En juillet 2016, François Cantier, président d’ASF France, est allé en Grèce avec une équipe d’avocats à la demande de Médecins du monde pour apporter une aide juridique aux migrants qui continuent à arriver – au péril de leur vie – sur les côtes grecques. Il explique pourquoi l’accord UE-Turquie est une violation du droit européen, et un péril pour l’avenir de l’Europe.

Quelle image gardez-vous de votre mission en Grèce ?

Version 2Ce qui m’a marqué, ce sont ces dessins d’enfants dans le camp de Mouria, sur l’île de Chios, où s’amassent des migrants fuyant les violences du proche et moyen Orient.
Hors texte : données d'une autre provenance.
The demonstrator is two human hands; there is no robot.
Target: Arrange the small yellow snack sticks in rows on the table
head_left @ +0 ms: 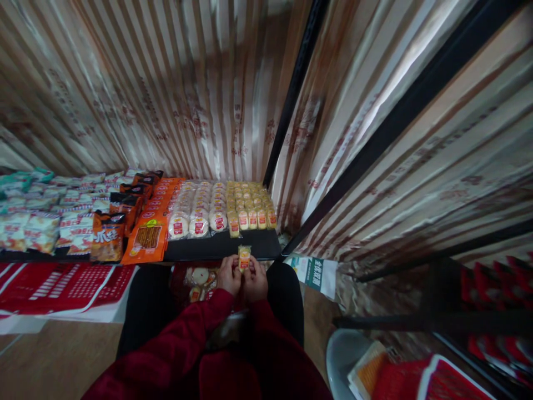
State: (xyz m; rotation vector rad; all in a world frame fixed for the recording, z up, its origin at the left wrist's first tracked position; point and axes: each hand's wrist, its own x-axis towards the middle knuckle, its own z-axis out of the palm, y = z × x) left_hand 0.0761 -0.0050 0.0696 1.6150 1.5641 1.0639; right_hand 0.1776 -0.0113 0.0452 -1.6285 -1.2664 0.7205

Affichés sur le mur d’un container servant de lieu d’accueil et de soins à Médecins du Monde, ils racontent sans fard la violence de leurs ressentis : des soldats qui tirent, des coques de noix chahutés par la mer, et des portraits de leurs proches pris dans la tourmente de l’exil… Deux jours auparavant, sur l’île de Lesbos, une embarcation avec dix personnes à bord, venant de Syrie, avait chaviré : 4 d’entre eux, dont 2 enfants, ont péri noyés.

Pourquoi ASF s’est-elle engagée auprès de Médecins du Monde en Grèce ?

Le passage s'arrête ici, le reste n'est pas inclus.